Description of the task: The listing below contains a span that opens with the line containing "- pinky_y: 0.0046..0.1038" and closes with the line containing "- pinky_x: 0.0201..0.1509". Return that span exactly.

··· Task input ···

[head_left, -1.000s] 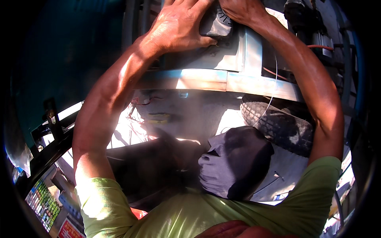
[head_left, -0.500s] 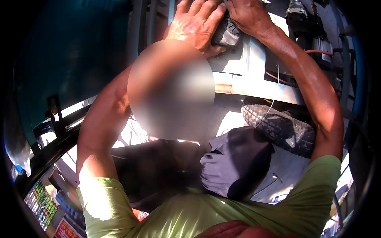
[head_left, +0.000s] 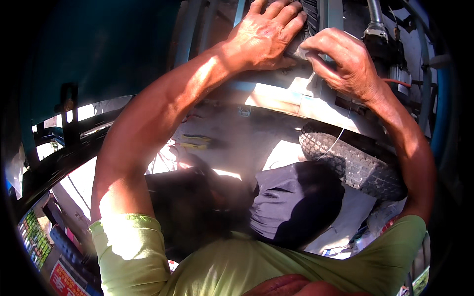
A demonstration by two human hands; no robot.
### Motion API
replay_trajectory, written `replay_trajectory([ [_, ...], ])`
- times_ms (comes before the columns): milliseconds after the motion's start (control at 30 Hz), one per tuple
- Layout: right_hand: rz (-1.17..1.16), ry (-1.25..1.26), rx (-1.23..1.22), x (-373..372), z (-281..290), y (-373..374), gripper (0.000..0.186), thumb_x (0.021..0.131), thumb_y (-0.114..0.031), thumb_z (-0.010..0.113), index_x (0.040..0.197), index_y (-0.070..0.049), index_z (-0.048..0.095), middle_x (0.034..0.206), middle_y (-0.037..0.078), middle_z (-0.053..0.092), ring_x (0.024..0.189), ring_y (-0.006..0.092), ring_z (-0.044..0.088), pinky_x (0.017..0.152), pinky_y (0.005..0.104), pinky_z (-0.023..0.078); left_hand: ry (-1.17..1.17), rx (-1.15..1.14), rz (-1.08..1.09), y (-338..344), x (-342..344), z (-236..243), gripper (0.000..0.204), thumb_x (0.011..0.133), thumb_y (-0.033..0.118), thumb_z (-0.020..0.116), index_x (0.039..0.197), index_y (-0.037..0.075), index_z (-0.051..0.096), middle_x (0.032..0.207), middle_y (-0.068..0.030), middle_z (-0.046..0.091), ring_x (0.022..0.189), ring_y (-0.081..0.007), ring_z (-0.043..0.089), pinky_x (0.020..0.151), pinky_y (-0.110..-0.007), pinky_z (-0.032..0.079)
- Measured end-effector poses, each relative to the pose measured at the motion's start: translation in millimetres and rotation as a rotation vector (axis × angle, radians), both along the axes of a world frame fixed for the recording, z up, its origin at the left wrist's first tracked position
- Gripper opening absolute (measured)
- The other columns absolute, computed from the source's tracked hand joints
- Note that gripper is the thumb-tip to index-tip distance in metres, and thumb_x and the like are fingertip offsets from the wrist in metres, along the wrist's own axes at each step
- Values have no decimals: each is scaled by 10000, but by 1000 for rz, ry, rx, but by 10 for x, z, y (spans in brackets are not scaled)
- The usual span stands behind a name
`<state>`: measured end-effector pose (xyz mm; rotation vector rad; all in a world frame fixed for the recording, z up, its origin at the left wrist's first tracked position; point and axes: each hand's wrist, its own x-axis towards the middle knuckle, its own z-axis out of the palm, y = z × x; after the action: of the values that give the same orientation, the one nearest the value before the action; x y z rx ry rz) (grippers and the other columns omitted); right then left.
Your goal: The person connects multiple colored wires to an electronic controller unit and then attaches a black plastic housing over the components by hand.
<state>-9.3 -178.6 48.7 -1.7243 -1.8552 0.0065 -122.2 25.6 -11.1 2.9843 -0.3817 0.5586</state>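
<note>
My left hand (head_left: pixel 269 38) lies over a dark ribbed part (head_left: pixel 311 17) at the top of the view. Its fingers are stretched out and its thumb rests along the near side; the fingertips run partly out of view. Close by on the right, my right hand (head_left: pixel 345 61) has thumb and forefinger brought near each other at the near end of the ribbed part. What lies between those fingers, if anything, is too small to make out. Below both hands runs a pale metal frame bar (head_left: pixel 276 96).
A treaded tyre (head_left: pixel 353 160) stands below the frame on the right, and a thin white cable (head_left: pixel 340 130) hangs in front of it. A metal mechanism (head_left: pixel 377 34) is at upper right. A dark teal panel (head_left: pixel 94 54) fills the left. Yellow-and-dark items (head_left: pixel 195 141) lie on the ground.
My right hand has come nearer and away from my left hand, to the near end of the ribbed part. My left hand stays on that part. The view has shifted slightly.
</note>
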Motion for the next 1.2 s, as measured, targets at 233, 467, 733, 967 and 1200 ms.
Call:
replay_trajectory([
  [233, 251, -378, -434, -168, -257, -36, 228, 910, -137, 628, 1118, -90, 707, 862, 77, 666, 875, 278, 726, 706, 406, 583, 81, -98, -15, -104, 22, 134, 956, 810, 499, 758, 1499, -67, 414, 1546, -282, 423, 1478, -424, 359, 1188, -622, 280],
  [467, 212, -509, -666, -310, -194, 126, 147, 904, -144, 627, 1019, -74, 683, 910, 102, 692, 889, 282, 738, 726, 421, 587, 22, -73, 1, -70, -18, 86, 886, 797, 382, 765, 1485, -66, 432, 1523, -275, 444, 1457, -421, 386, 1162, -626, 305],
  [733, 240, -468, -702, -271, -192, 128, 140, 904, -129, 616, 1013, -56, 664, 913, 121, 665, 908, 298, 720, 743, 421, 581, 92, -69, 17, -84, -16, 121, 963, 827, 480, 755, 1525, -69, 381, 1570, -280, 398, 1486, -413, 350, 1200, -621, 268],
  [967, 181, -389, -530, -240, -305, 49, 98, 872, -124, 626, 887, -37, 668, 852, 125, 686, 829, 331, 733, 689, 445, 593, 67, 0, 34, -97, 20, 65, 1010, 824, 545, 753, 1533, -63, 368, 1579, -280, 385, 1490, -419, 341, 1214, -607, 254],
  [1200, 172, -469, -615, -287, -309, 99, 84, 870, -124, 635, 883, -50, 671, 847, 113, 684, 827, 306, 735, 664, 425, 585, 51, 1, 42, -80, 19, 46, 1027, 810, 565, 761, 1537, -46, 372, 1575, -270, 396, 1488, -408, 350, 1212, -609, 256],
])
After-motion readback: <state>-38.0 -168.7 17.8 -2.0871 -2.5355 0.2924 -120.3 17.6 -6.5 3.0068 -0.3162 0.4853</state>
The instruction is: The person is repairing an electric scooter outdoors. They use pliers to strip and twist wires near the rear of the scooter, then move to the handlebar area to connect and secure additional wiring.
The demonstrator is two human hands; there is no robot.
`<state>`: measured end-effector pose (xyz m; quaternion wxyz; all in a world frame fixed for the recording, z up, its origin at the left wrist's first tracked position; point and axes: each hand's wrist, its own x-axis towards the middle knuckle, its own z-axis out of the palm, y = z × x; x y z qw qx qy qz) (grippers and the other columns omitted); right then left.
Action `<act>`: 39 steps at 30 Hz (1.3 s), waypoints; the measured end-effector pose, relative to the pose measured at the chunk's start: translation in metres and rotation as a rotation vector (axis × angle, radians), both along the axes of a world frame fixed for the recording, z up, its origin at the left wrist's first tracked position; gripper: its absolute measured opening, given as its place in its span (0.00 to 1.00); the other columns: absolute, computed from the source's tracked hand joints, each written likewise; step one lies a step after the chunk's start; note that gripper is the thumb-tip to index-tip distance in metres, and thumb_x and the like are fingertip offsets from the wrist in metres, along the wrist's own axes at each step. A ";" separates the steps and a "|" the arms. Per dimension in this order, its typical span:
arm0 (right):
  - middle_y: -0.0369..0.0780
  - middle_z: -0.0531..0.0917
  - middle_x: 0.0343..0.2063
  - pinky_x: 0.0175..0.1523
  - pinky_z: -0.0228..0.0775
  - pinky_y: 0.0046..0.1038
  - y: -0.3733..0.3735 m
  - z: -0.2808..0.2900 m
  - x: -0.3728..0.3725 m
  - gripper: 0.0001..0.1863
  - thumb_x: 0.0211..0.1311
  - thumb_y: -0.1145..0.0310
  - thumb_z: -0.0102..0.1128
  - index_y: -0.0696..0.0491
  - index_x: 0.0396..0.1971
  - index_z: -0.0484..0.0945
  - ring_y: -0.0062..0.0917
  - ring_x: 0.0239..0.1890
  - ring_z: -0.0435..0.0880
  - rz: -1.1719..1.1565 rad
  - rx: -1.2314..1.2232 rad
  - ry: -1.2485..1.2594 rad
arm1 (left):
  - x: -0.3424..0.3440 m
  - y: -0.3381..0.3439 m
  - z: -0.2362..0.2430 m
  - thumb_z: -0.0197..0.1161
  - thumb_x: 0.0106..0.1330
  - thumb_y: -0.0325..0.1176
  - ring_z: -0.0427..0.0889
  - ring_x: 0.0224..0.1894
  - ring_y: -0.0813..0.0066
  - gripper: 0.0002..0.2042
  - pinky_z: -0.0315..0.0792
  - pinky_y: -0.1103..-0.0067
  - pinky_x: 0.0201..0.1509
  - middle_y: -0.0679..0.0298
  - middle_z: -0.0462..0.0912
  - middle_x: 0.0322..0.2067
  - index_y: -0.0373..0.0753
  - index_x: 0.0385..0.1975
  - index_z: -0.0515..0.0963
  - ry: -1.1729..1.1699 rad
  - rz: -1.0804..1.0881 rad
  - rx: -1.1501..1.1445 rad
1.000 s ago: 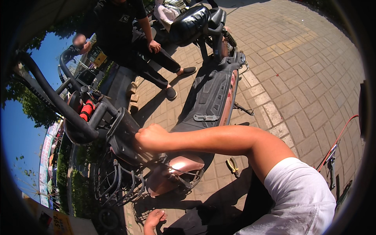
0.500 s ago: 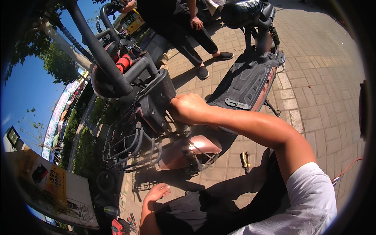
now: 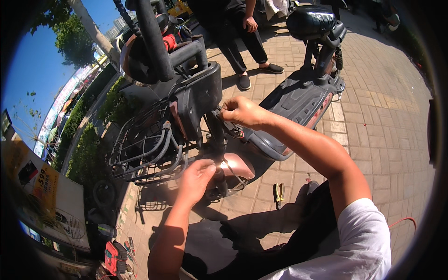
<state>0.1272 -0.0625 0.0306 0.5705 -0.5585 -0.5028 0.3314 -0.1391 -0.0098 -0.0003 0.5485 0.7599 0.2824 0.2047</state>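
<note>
An electric scooter stands in front of me, with a dark front panel (image 3: 205,88), a wire basket (image 3: 144,144) and a pinkish front fender (image 3: 239,166). My right hand (image 3: 242,113) is closed in a pinch beside the steering column, just below the panel. Right under its fingers is a dark part (image 3: 232,129) with a bit of red; what the fingertips grip is hidden. Lower down, my left hand (image 3: 197,179) reaches up beside the front fork, left of the fender. Its thumb and fingers are pressed together, and I cannot make out anything between them.
Yellow-handled pliers (image 3: 278,195) lie on the paving near my leg. A red and black case (image 3: 114,258) stands at lower left beside small tools. Beyond the footboard (image 3: 294,105) and seat (image 3: 310,22), another person (image 3: 242,37) stands. A sign board (image 3: 51,200) is at left.
My left hand has risen from above my lap to the front fork, and its fingers have come together. My right hand has shifted off the panel's edge to below it. The view has turned slightly.
</note>
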 end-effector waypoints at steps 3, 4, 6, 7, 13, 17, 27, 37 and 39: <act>0.35 0.79 0.23 0.32 0.67 0.23 -0.008 0.005 0.009 0.12 0.60 0.67 0.59 0.62 0.28 0.78 0.16 0.26 0.72 -0.032 0.032 -0.109 | 0.070 0.001 0.002 0.63 0.69 0.35 0.78 0.39 0.81 0.15 0.72 0.83 0.45 0.66 0.81 0.38 0.32 0.49 0.76 -0.225 0.041 -0.135; 0.38 0.80 0.24 0.33 0.69 0.25 -0.005 0.005 0.008 0.12 0.58 0.67 0.59 0.63 0.30 0.79 0.17 0.27 0.75 -0.033 0.040 -0.135 | 0.083 0.003 0.002 0.63 0.69 0.34 0.76 0.37 0.83 0.14 0.71 0.83 0.42 0.67 0.81 0.37 0.32 0.48 0.76 -0.297 0.046 -0.202; 0.42 0.82 0.24 0.36 0.72 0.28 0.004 0.002 0.004 0.13 0.56 0.67 0.59 0.64 0.31 0.80 0.20 0.28 0.77 -0.016 0.059 -0.155 | 0.100 0.013 -0.011 0.62 0.70 0.33 0.69 0.32 0.87 0.09 0.64 0.86 0.36 0.74 0.78 0.33 0.35 0.42 0.78 -0.417 0.062 -0.208; 0.42 0.81 0.23 0.36 0.72 0.29 0.007 -0.002 0.003 0.13 0.56 0.67 0.59 0.64 0.30 0.80 0.20 0.27 0.77 -0.013 0.083 -0.169 | 0.107 0.014 -0.016 0.61 0.70 0.33 0.69 0.32 0.88 0.08 0.64 0.87 0.37 0.74 0.77 0.32 0.36 0.41 0.78 -0.472 0.078 -0.239; 0.45 0.80 0.22 0.35 0.72 0.31 0.006 -0.003 0.012 0.11 0.56 0.68 0.58 0.64 0.29 0.77 0.26 0.26 0.78 -0.021 0.152 -0.342 | 0.123 0.028 -0.030 0.59 0.72 0.33 0.75 0.32 0.84 0.07 0.68 0.84 0.39 0.70 0.81 0.32 0.36 0.41 0.79 -0.483 0.050 -0.237; 0.51 0.80 0.23 0.36 0.72 0.36 -0.002 0.008 0.005 0.13 0.56 0.68 0.57 0.65 0.32 0.77 0.35 0.26 0.81 -0.076 0.181 -0.591 | 0.113 0.030 -0.029 0.55 0.74 0.33 0.83 0.37 0.75 0.09 0.76 0.77 0.46 0.63 0.85 0.37 0.35 0.43 0.78 -0.443 0.024 -0.218; 0.47 0.81 0.25 0.38 0.72 0.30 0.003 0.005 0.020 0.15 0.57 0.67 0.55 0.67 0.33 0.76 0.24 0.29 0.78 0.105 0.082 -0.345 | 0.099 0.031 -0.014 0.54 0.74 0.32 0.82 0.40 0.76 0.09 0.75 0.78 0.51 0.63 0.84 0.38 0.35 0.40 0.79 -0.509 -0.125 -0.367; 0.34 0.77 0.26 0.39 0.68 0.22 -0.010 0.000 0.053 0.09 0.61 0.69 0.56 0.61 0.29 0.74 0.15 0.31 0.71 -0.026 0.025 -0.302 | 0.098 0.026 -0.011 0.54 0.74 0.31 0.81 0.39 0.83 0.09 0.74 0.83 0.46 0.67 0.84 0.37 0.36 0.44 0.80 -0.336 -0.053 -0.203; 0.34 0.78 0.27 0.37 0.68 0.22 -0.010 -0.001 0.052 0.09 0.64 0.68 0.55 0.60 0.31 0.74 0.15 0.30 0.72 -0.001 0.049 -0.291 | 0.098 0.024 -0.010 0.54 0.74 0.31 0.81 0.39 0.83 0.09 0.74 0.83 0.45 0.67 0.84 0.37 0.35 0.44 0.79 -0.338 -0.043 -0.183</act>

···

Task answer:
  - pinky_y: 0.0046..0.1038
  - y: -0.3733..0.3735 m
  - z: -0.2808..0.2900 m
  - x: -0.3728..0.3725 m
  - gripper: 0.0001..0.1863
  - thumb_x: 0.0211..0.1311
  - thumb_y: -0.1145..0.0310
  - thumb_z: -0.0102..0.1128
  - index_y: -0.0696..0.0491
  - index_x: 0.0396..0.1971
  - index_z: -0.0484..0.0945
  - ring_y: -0.0062..0.0917
  - ring_x: 0.0239..0.1890
  - ring_z: -0.0435..0.0880
  - rz: -1.1719..1.1565 rad
  - rx: -1.2314..1.2232 rad
  - ry: -1.2485..1.2594 rad
arm1 (left):
  - x: -0.3424..0.3440 m
  - y: -0.3381..0.3439 m
  - z: -0.2362..0.2430 m
  - thumb_z: -0.0197..0.1161
  - thumb_x: 0.0106..0.1330
  - thumb_y: -0.0325..0.1176
  - ring_z: -0.0427..0.0889
  - ring_x: 0.0224..0.1894
  - ring_y: -0.0813..0.0066
  - gripper: 0.0002..0.2042
  - pinky_z: -0.0315..0.0792
  - pinky_y: -0.1103..-0.0067
  - pinky_x: 0.0201..0.1509

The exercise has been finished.